You have to find your cheese. Business at Wirepine is good. Shockingly good, considering I’m a terrible salesperson. But JFran is the best, and word of mouth is strong. So, I’ve got websites to build, logos to make, slogans to write. Small business is scrappy. I’ve had to start keeping track of what day of the week it is again.
There’s no shortage of good things to do. My New Jew Crew is expanding. I’m getting better at dodging the boards and skipping the meetings to do the work that matters.
There’s time for all of it. Everything fits in the new box.
I’m still hooked on crack-level news alerts and dopamine scrolls, but I’m getting better.
This week, I finished a couple good books. I used to tear through sci-fi as a kid, but reading got hijacked by CS 101, then Mastering Linux, then The 7 Habits of Highly Effective People.
Ursula K. Le Guin’s The Dispossessed—sign me up for anarchy. Shevek, the physicist, has strains of both Cliff and Jim.
To balance the weight, I alternated chapters with Not Suitable For Work by
, a story of how tech killed L.A.’s San Pornando Valley.101/420/666/911: Play the hand you’ve got.
Hey, really neat about reading Estrin's book!
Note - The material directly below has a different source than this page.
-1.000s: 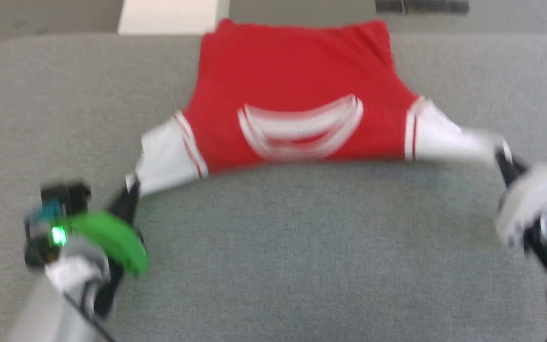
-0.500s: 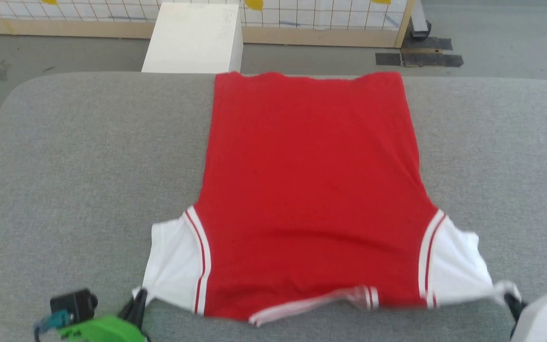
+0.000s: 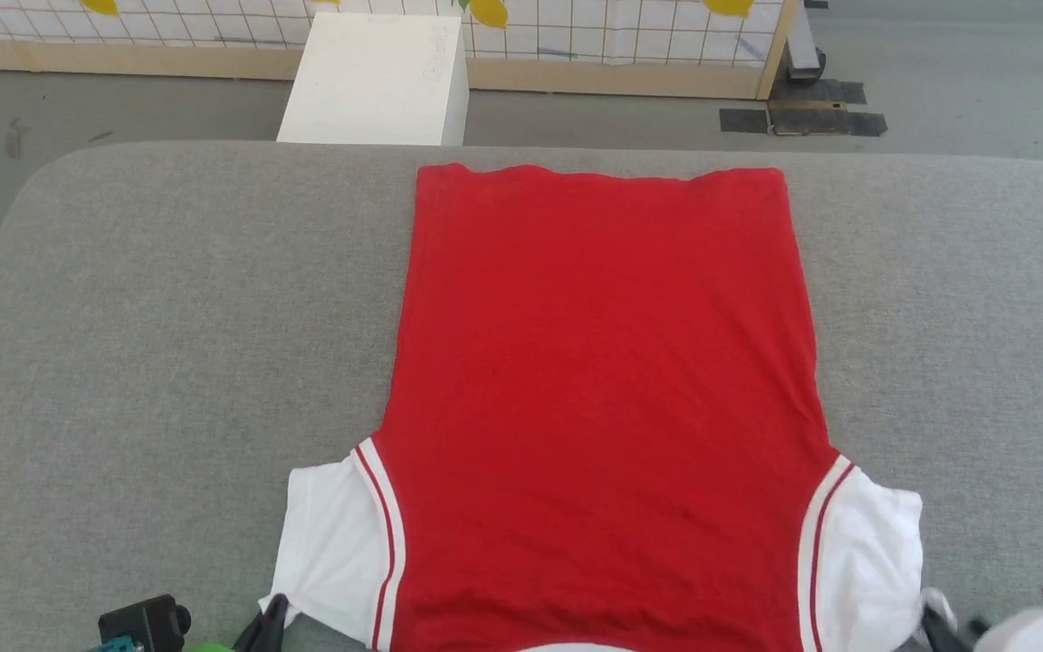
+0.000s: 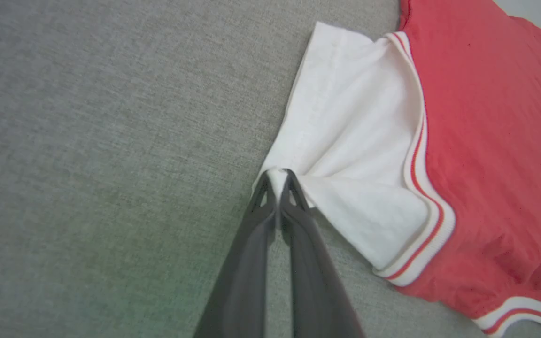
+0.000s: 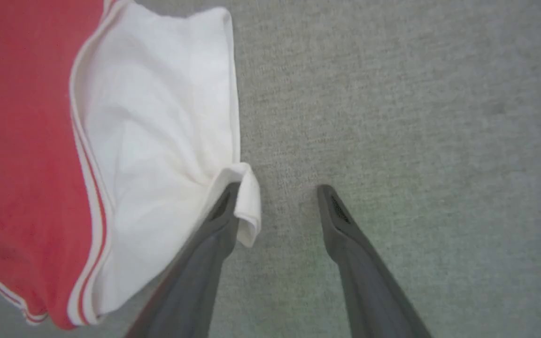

That guy is funny and a solid writer to boot.
You've dialed in some numbers here that are significant in your own life and also significant to the world, but are there other numbers that just seem to come up all the time for you? I've been thinking about this for a bit - I always gravitated toward the number 13 since everyone thought it was dangerous or bad or whatever, and probably same deal w/666... but I also love 4 and 8 and things that are factors of 2. I used to do math doodles with my brain when I was little, and you could divide eight by 2 three times.
I might or might not have OCD'd some things into the number 8 that didn't need to be, like the number of times I did an activity or something. Further, I can tell that that little kid is still in there somewhere.
The grad picture looks familiar.
I never heard the Jim Gray disappearing story. Sounds fascinating.
I thought I found my cheese at one time. Now I feel I'm wandering in an endless maze looking for that cheese.